_Work order_
Stop after the line containing "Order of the"; retype every line of the data before it exactly, starting from the first.

_Records for this exercise_
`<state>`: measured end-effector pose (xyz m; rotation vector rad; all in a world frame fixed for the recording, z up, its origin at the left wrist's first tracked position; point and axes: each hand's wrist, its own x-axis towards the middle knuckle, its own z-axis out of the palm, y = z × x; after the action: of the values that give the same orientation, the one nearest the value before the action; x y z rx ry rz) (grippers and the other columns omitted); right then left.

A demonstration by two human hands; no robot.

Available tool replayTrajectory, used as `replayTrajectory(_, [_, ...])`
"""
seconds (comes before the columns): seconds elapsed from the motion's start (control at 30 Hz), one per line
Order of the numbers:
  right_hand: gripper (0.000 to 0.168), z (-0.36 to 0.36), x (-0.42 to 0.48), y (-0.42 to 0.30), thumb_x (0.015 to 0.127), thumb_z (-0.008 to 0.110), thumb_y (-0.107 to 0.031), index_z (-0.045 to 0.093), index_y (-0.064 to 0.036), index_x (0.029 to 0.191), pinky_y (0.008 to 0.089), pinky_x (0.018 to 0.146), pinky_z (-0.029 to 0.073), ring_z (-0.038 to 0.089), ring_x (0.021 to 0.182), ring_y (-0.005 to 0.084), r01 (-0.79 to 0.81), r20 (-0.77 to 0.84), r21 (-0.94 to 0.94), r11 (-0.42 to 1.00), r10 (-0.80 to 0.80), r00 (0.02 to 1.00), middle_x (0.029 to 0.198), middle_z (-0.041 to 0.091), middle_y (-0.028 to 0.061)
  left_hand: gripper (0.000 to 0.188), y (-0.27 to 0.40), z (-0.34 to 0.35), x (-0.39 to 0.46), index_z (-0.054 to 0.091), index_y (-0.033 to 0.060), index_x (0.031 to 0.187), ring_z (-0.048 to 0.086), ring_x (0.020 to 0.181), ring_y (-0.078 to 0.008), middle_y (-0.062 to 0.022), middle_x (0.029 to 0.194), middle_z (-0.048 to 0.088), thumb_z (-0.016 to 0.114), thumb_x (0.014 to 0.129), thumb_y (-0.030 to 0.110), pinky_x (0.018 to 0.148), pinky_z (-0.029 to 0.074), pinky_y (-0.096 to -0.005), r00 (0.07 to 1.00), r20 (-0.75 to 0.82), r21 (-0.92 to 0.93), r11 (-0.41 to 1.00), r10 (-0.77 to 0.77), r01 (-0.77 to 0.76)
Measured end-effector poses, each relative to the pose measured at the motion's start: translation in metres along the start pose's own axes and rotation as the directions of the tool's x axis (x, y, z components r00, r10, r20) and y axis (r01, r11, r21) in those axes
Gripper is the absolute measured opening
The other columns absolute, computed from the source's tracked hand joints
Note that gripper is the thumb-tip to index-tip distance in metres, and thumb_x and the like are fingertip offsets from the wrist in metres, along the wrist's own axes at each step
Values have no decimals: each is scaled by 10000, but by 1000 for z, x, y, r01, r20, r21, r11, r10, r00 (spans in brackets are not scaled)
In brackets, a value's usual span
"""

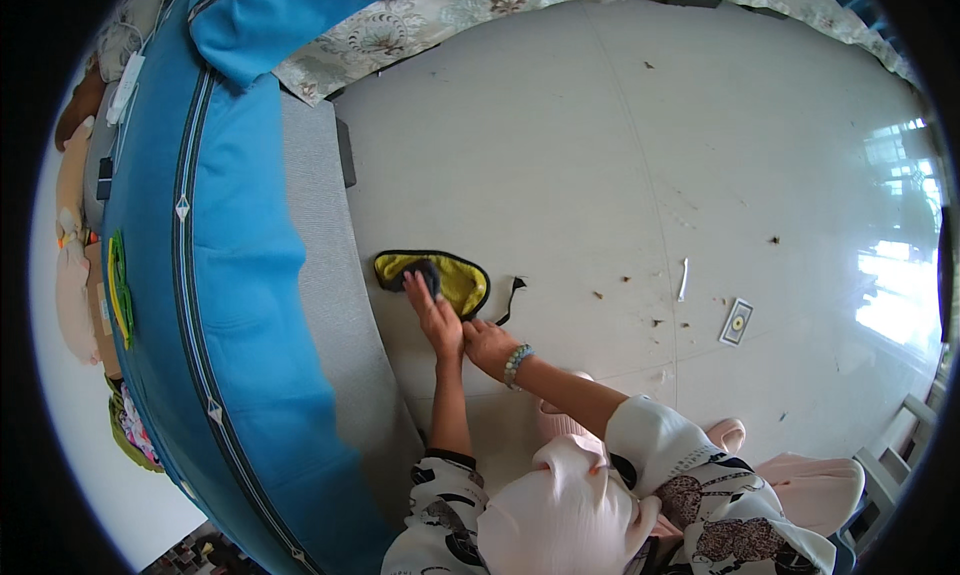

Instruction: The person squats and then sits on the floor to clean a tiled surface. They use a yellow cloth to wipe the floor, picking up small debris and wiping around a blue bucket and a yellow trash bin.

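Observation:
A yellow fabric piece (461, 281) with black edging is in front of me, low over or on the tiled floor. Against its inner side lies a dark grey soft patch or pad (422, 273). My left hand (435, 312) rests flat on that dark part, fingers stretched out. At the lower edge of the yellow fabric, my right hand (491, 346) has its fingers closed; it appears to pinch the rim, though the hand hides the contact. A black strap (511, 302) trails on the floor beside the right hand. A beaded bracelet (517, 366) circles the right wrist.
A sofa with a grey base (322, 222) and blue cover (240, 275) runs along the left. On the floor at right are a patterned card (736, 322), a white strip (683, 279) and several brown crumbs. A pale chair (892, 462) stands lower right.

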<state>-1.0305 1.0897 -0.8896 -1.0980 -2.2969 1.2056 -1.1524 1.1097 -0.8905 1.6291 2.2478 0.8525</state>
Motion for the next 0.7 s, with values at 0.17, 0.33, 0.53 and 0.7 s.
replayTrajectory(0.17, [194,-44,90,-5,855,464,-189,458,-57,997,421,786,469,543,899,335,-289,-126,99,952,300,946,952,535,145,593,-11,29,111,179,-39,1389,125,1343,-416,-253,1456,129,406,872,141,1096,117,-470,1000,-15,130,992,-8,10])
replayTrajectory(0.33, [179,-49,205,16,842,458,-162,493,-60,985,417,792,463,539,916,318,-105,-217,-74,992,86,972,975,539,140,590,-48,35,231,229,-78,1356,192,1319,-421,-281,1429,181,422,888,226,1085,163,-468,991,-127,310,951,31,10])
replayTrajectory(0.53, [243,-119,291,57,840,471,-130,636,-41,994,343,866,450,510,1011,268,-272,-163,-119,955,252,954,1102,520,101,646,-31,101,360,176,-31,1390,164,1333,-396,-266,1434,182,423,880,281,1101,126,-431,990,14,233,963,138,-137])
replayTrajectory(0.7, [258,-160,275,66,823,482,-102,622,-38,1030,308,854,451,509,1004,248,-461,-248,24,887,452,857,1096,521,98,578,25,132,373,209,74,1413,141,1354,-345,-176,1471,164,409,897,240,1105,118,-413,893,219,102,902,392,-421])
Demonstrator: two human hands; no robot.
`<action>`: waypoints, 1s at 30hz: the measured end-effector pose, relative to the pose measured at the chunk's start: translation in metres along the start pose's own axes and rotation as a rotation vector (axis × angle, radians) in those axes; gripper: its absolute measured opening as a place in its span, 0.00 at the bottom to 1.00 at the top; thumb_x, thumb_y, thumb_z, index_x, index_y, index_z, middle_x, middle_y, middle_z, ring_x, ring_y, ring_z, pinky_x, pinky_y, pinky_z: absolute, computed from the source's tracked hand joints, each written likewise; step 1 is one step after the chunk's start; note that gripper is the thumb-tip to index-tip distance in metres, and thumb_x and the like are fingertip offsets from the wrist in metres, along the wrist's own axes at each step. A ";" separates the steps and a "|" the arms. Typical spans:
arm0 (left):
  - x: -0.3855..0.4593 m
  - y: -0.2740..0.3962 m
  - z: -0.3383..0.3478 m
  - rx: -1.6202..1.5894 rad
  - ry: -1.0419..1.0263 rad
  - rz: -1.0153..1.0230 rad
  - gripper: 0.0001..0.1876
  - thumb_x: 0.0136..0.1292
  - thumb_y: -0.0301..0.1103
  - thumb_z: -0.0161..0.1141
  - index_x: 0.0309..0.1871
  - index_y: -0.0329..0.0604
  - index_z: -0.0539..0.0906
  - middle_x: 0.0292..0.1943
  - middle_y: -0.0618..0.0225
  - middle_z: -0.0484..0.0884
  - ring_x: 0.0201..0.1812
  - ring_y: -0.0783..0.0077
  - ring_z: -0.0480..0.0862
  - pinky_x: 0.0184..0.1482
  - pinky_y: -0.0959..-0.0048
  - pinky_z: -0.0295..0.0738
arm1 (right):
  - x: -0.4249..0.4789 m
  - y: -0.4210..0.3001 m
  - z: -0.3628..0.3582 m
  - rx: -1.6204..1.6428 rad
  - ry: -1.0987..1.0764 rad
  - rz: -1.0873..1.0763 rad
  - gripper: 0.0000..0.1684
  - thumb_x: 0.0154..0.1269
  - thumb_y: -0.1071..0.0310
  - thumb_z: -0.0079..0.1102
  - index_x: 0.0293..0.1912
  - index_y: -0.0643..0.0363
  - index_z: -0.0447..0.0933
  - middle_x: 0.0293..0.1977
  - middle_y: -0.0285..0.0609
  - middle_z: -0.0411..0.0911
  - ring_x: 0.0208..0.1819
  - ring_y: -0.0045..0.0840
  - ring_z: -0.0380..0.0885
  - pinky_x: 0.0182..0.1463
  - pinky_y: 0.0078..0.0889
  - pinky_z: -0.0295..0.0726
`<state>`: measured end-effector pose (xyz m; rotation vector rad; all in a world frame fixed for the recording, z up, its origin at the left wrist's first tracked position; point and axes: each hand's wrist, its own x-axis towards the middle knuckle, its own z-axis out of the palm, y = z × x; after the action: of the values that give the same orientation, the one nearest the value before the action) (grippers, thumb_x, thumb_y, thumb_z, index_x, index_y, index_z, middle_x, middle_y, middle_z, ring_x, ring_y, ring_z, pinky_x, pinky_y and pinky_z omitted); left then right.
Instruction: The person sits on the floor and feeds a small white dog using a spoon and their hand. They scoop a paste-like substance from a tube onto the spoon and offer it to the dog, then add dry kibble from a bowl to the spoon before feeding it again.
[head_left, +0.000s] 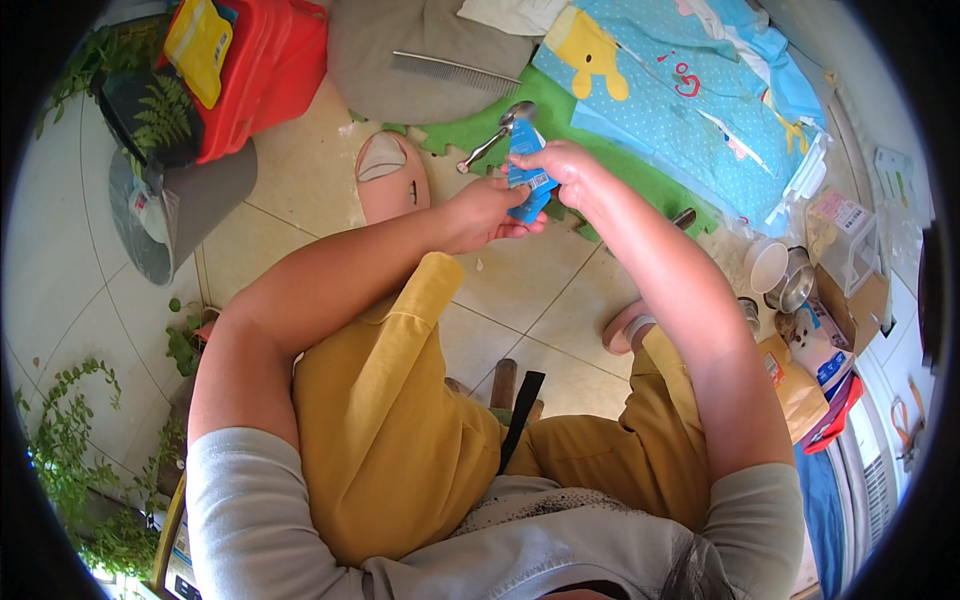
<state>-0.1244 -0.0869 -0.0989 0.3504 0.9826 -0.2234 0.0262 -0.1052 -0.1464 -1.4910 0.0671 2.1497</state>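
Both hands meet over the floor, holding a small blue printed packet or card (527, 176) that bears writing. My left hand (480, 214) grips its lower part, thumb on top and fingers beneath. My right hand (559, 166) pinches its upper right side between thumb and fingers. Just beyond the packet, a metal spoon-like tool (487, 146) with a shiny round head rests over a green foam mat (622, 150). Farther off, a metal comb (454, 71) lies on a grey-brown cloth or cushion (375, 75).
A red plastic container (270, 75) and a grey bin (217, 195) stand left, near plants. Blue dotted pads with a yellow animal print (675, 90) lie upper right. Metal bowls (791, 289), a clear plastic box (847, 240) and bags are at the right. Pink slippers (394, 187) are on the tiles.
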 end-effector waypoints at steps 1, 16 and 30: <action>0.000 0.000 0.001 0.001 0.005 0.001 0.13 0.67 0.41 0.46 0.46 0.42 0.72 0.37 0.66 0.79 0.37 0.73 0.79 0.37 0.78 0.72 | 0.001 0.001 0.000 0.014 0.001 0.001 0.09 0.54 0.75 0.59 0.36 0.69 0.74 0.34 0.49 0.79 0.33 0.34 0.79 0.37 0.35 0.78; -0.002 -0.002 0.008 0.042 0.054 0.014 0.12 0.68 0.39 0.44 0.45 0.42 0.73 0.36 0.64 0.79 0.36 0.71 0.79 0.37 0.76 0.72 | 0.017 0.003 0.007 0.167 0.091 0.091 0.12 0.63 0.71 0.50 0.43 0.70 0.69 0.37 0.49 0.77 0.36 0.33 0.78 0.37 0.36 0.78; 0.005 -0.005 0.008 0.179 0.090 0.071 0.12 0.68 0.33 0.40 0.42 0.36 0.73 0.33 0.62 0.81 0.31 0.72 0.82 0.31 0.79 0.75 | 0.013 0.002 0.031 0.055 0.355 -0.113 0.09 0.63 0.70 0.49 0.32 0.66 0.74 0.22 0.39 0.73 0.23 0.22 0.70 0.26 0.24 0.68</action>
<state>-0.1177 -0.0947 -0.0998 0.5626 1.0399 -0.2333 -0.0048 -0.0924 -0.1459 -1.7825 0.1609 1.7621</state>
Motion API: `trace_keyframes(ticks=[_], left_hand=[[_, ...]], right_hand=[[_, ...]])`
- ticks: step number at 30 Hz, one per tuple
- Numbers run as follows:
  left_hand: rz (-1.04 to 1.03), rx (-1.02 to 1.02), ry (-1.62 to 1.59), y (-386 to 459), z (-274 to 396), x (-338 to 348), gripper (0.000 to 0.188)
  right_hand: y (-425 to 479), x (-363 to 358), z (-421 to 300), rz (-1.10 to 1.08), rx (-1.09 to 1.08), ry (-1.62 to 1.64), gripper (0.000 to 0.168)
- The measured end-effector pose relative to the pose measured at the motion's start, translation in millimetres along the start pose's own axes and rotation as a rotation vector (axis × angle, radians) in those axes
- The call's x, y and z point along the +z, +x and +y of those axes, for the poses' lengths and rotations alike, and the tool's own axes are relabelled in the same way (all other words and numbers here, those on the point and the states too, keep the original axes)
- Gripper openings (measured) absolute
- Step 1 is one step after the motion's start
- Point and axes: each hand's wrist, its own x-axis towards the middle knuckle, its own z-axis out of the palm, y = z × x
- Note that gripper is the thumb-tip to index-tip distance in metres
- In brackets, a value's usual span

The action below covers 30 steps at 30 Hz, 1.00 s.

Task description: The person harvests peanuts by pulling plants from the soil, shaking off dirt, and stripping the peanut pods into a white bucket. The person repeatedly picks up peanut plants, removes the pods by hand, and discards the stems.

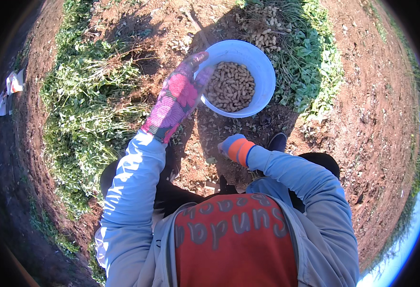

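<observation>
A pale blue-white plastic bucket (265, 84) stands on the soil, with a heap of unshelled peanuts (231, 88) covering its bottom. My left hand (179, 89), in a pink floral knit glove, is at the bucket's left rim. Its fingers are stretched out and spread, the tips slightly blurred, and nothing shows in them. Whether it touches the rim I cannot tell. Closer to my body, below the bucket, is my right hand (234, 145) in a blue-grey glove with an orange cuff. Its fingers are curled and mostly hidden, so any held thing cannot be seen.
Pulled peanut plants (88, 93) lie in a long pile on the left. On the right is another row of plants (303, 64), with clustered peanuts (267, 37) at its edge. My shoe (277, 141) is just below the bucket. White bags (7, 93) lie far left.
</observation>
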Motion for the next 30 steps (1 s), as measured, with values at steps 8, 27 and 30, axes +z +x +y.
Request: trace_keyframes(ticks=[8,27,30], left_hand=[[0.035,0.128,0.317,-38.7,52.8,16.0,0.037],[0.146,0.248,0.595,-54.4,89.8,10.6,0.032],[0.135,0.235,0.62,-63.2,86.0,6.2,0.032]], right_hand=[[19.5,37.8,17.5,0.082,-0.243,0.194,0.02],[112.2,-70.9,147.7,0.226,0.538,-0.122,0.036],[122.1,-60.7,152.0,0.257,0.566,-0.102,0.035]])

_Expected output_
`<state>`: measured end-effector pose (xyz m; rotation vector rad; all in a world frame fixed for the recording, z up, its origin at the left wrist's first tracked position; point and axes: each hand's wrist, its own x-axis towards the middle knuckle, its own z-axis out of the palm, y = z × x; after the action: of the values that give the same orientation, the one nearest the value before the action; x y z rx ry rz) (grippers and the other columns omitted); right then left.

A demonstration by two human hands; no robot.

Available tool replayTrajectory, used as `replayTrajectory(_, [_, ...])`
"""
seconds (comes before the columns): seconds elapsed from the motion's start (control at 30 Hz), one per line
Order of the numbers:

That completes the response to the exercise.